Sebek, Suchos. NE lesser power of crocodiles and necessary death (He/Him)

Pantheon: Egyptian

Symbol: A crocodile’s jaw

Realm: Gray Waste / Oinos / Shedet

Known Proxies: None

Sebek is one of the most ancient gods of Egypt. He was the patron of the very first pharaohs, and his worship was centred in Upper Egypt, the first area of Egypt to become civilised.

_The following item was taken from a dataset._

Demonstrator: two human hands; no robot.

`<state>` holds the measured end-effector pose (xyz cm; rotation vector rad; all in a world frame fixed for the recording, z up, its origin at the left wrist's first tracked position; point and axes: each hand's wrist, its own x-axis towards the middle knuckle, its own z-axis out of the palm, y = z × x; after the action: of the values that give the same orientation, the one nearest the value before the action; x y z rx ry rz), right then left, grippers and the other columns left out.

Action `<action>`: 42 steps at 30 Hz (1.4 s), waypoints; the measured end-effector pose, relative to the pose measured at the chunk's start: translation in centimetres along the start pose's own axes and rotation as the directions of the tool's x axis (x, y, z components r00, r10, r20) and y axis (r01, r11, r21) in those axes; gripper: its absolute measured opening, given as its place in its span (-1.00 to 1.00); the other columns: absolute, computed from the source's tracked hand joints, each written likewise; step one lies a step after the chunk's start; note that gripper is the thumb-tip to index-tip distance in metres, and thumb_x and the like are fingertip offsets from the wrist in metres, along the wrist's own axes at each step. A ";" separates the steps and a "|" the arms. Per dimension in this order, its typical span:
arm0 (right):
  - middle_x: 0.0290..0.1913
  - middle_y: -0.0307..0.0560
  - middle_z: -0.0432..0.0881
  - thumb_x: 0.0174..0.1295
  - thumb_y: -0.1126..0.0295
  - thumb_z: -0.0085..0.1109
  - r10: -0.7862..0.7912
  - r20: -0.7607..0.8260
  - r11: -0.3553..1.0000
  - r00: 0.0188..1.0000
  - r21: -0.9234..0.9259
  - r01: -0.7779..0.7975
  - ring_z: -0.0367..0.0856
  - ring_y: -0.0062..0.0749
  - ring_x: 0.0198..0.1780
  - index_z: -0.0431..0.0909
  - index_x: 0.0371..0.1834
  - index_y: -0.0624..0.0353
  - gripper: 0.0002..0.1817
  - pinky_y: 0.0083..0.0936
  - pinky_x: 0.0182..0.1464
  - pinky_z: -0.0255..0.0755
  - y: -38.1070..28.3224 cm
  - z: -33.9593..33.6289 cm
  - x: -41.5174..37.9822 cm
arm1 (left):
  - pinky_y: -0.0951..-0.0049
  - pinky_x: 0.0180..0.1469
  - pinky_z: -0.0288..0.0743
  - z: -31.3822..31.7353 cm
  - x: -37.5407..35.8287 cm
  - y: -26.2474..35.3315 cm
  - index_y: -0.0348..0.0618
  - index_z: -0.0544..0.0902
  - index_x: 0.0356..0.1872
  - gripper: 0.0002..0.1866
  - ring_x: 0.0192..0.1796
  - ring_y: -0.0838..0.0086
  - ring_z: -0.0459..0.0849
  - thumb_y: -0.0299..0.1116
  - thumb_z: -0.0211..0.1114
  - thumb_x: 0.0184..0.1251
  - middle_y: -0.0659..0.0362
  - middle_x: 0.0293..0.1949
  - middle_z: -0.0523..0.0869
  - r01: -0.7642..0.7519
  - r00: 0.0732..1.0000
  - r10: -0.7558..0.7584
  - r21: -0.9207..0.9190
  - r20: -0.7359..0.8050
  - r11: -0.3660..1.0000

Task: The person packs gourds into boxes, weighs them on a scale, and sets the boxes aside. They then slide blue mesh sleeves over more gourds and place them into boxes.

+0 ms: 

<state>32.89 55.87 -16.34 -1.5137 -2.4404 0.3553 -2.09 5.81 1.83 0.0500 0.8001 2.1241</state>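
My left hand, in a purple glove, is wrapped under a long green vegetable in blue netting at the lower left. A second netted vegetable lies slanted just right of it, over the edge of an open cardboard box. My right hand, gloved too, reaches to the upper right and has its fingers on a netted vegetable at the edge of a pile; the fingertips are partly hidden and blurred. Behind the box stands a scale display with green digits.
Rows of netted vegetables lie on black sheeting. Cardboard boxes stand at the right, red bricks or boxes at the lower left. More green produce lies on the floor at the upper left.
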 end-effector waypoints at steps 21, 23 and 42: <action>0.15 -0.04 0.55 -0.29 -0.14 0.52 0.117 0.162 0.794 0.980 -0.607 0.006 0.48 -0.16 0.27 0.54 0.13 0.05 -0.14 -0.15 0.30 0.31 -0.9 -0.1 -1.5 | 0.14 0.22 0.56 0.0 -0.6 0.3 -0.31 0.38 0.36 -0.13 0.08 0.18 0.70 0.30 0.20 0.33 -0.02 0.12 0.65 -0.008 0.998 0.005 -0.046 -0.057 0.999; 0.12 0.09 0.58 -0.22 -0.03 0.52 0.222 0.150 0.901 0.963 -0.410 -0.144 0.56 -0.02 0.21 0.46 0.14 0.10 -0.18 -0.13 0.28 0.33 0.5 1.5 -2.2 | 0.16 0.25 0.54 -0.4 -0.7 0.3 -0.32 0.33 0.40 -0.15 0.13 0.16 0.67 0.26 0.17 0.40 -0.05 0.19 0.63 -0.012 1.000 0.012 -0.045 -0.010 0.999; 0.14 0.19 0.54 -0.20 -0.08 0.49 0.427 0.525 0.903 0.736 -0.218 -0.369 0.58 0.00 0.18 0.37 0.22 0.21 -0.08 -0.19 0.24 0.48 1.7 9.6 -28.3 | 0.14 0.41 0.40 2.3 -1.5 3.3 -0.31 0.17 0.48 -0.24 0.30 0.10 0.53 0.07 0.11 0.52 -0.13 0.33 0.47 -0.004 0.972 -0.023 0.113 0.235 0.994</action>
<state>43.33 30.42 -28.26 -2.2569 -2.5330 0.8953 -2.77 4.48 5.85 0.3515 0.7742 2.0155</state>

He is the god of crocodiles, an animal the Egyptians hold in high respect because of their strength and because they eat animal corpses, thus purifying the rivers. Like Seth, Sebek is an ambiguous god: He was an ally of Seth’s during his struggle against Osiris and Horus; yet he’d protected Horus when he was an infant and had carried Osiris’ body to Isis. Sebek is also the husband of Hathor, one of the most beloved Egyptian powers, the lovely cow-headed goddess of childbirth, dance, music and love. Despite their differences, they get along surprisingly well. Together they are the parents of the hero Khons.

Sebek is one of the powers present at the judgment of the spirit after an Egyptian’s death. As master of Ammut, Sebek made sure that evil hama are devoured by his beasts. Sebek is a strong god, and is hence one of the defenders of Ra during his journeys in the netherworld to fight the serpent Apep.

Sebek is truly neutral in the Egyptian gods’ squabbles; he’s sided with Seth as well as with Osir and Haru, depending on whom he thought deserved his help. However, Sebek is ‘evil’ in the sense that he has no pity. Many an evil hama has tried to be spared by promising eternal slavery at Sebek’s service, yet this has never happened for millennia.

Being a god of death, he has few friends among the Egyptian powers. His closest ally is Seth, although Sebek’s known for having helped Horus on several occasions.

The Priesthood

Sebek’s worshippers are impassive bloods who make sure everything goes the right way. They are often guards in the kips of Egyptian high-ups.

Sebek’s priests are often the ones accompanying prisoners who’ve been given death sentences to the scaffold. Although usually evil, these priests hate the undead (which they feel should’ve had their hama devoured) and work to destroy them whenever possible.